*** Opening RECORDS FOR THE TASK ***

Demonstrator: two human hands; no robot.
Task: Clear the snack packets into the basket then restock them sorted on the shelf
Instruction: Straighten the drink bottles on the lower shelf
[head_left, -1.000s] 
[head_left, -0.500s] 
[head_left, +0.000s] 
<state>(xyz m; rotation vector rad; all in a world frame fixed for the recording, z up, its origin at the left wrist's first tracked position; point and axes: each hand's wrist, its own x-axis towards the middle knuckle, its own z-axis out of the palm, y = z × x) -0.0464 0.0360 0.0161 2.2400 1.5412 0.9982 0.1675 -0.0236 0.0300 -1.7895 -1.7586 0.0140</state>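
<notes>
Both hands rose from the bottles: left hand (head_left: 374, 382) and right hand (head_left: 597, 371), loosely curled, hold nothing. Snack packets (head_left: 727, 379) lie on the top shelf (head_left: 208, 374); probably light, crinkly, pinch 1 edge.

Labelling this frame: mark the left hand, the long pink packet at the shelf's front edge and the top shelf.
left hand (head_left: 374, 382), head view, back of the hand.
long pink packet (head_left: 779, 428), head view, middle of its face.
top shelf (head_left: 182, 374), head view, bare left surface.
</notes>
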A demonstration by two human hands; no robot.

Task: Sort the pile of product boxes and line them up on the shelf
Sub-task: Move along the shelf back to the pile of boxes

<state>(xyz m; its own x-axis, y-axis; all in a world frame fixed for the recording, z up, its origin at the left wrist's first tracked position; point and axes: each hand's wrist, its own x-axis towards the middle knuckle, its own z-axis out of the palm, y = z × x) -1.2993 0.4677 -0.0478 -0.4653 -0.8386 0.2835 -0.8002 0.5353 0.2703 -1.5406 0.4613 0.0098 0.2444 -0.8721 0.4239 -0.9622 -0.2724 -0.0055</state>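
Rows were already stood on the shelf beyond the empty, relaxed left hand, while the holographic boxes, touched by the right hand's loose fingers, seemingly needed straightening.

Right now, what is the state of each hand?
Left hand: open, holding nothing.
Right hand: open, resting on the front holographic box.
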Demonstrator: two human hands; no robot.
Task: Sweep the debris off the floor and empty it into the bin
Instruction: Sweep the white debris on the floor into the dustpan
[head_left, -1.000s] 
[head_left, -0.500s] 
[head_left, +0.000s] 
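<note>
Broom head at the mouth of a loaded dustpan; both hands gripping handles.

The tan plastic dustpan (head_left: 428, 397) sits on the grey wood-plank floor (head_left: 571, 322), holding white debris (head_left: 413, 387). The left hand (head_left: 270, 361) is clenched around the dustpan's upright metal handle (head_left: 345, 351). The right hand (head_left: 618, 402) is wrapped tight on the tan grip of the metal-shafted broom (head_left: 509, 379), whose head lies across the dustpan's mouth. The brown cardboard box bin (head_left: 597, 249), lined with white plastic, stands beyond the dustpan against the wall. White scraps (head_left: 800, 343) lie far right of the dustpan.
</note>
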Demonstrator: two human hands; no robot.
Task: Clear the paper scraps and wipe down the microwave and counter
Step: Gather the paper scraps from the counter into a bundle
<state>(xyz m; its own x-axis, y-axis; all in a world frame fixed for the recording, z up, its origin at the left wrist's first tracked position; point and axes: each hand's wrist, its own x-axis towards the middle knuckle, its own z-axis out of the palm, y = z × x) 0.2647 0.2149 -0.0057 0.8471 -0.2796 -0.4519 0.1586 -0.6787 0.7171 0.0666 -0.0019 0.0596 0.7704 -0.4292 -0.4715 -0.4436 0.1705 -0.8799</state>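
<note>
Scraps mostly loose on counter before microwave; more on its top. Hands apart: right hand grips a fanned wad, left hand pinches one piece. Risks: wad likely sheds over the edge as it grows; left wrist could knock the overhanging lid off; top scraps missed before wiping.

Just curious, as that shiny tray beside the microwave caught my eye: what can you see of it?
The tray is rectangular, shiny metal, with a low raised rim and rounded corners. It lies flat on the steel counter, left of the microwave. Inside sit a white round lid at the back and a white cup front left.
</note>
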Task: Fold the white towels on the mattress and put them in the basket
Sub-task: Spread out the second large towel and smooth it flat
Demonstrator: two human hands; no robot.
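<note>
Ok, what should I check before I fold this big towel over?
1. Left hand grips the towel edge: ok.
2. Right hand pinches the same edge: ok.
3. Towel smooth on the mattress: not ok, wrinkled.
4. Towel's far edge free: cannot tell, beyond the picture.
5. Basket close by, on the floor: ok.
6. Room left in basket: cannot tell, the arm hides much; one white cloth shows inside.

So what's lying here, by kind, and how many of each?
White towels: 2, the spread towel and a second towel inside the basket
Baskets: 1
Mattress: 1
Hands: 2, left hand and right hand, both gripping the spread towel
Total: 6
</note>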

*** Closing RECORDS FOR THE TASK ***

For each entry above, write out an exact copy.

THE COMPLETED TASK:
Demonstrator: two human hands; no robot.
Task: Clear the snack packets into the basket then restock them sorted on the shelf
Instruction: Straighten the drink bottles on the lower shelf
[head_left, -1.000s] 
[head_left, -0.500s] 
[head_left, +0.000s] 
<state>(xyz m; rotation vector rad; all in a world frame fixed for the recording, z up, its origin at the left wrist's first tracked position; point and axes: each hand's wrist, its own x-axis towards the middle knuckle, its own z-axis out of the palm, y = z × x) -0.0464 0.0360 0.0161 2.2400 1.5412 0.9982 0.1675 -0.0236 0.0300 -1.7895 -1.7586 0.0140</state>
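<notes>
Both hands rose from the bottles: left hand (head_left: 374, 382) and right hand (head_left: 597, 371), loosely curled, hold nothing. Snack packets (head_left: 727, 379) lie on the top shelf (head_left: 208, 374); probably light, crinkly, pinch 1 edge.

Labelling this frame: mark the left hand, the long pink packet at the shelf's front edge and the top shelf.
left hand (head_left: 374, 382), head view, back of the hand.
long pink packet (head_left: 779, 428), head view, middle of its face.
top shelf (head_left: 182, 374), head view, bare left surface.
</notes>
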A demonstration by two human hands; no robot.

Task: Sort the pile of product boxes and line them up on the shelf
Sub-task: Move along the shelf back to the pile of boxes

<state>(xyz m; its own x-axis, y-axis; all in a world frame fixed for the recording, z up, its origin at the left wrist's first tracked position; point and axes: each hand's wrist, its own x-axis towards the middle knuckle, its own z-axis out of the palm, y = z × x) -1.2993 0.4677 -0.0478 -0.4653 -0.8386 0.2835 -0.8002 0.5353 0.2703 -1.5406 0.4613 0.0098 0.2444 -0.8721 0.4239 -0.9622 -0.2724 -0.0055</state>
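Rows were already stood on the shelf beyond the empty, relaxed left hand, while the holographic boxes, touched by the right hand's loose fingers, seemingly needed straightening.

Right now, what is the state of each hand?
Left hand: open, holding nothing.
Right hand: open, resting on the front holographic box.
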Demonstrator: two human hands; no robot.
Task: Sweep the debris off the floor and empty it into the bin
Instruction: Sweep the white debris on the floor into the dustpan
[head_left, -1.000s] 
[head_left, -0.500s] 
[head_left, +0.000s] 
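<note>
Broom head at the mouth of a loaded dustpan; both hands gripping handles.

The tan plastic dustpan (head_left: 428, 397) sits on the grey wood-plank floor (head_left: 571, 322), holding white debris (head_left: 413, 387). The left hand (head_left: 270, 361) is clenched around the dustpan's upright metal handle (head_left: 345, 351). The right hand (head_left: 618, 402) is wrapped tight on the tan grip of the metal-shafted broom (head_left: 509, 379), whose head lies across the dustpan's mouth. The brown cardboard box bin (head_left: 597, 249), lined with white plastic, stands beyond the dustpan against the wall. White scraps (head_left: 800, 343) lie far right of the dustpan.
</note>
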Demonstrator: two human hands; no robot.
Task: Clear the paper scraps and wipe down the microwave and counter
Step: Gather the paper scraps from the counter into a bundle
<state>(xyz m; its own x-axis, y-axis; all in a world frame fixed for the recording, z up, its origin at the left wrist's first tracked position; point and axes: each hand's wrist, its own x-axis towards the middle knuckle, its own z-axis out of the palm, y = z × x) 0.2647 0.2149 -0.0057 0.8471 -0.2796 -0.4519 0.1586 -0.6787 0.7171 0.0666 -0.0019 0.0596 0.7704 -0.4292 -0.4715 -0.4436 0.1705 -0.8799</state>
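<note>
Scraps mostly loose on counter before microwave; more on its top. Hands apart: right hand grips a fanned wad, left hand pinches one piece. Risks: wad likely sheds over the edge as it grows; left wrist could knock the overhanging lid off; top scraps missed before wiping.

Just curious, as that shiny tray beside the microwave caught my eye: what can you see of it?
The tray is rectangular, shiny metal, with a low raised rim and rounded corners. It lies flat on the steel counter, left of the microwave. Inside sit a white round lid at the back and a white cup front left.
</note>
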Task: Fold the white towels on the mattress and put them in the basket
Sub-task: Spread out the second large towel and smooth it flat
Demonstrator: two human hands; no robot.
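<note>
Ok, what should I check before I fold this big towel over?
1. Left hand grips the towel edge: ok.
2. Right hand pinches the same edge: ok.
3. Towel smooth on the mattress: not ok, wrinkled.
4. Towel's far edge free: cannot tell, beyond the picture.
5. Basket close by, on the floor: ok.
6. Room left in basket: cannot tell, the arm hides much; one white cloth shows inside.

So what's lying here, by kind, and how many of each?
White towels: 2, the spread towel and a second towel inside the basket
Baskets: 1
Mattress: 1
Hands: 2, left hand and right hand, both gripping the spread towel
Total: 6
</note>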

The work on this exercise is finished.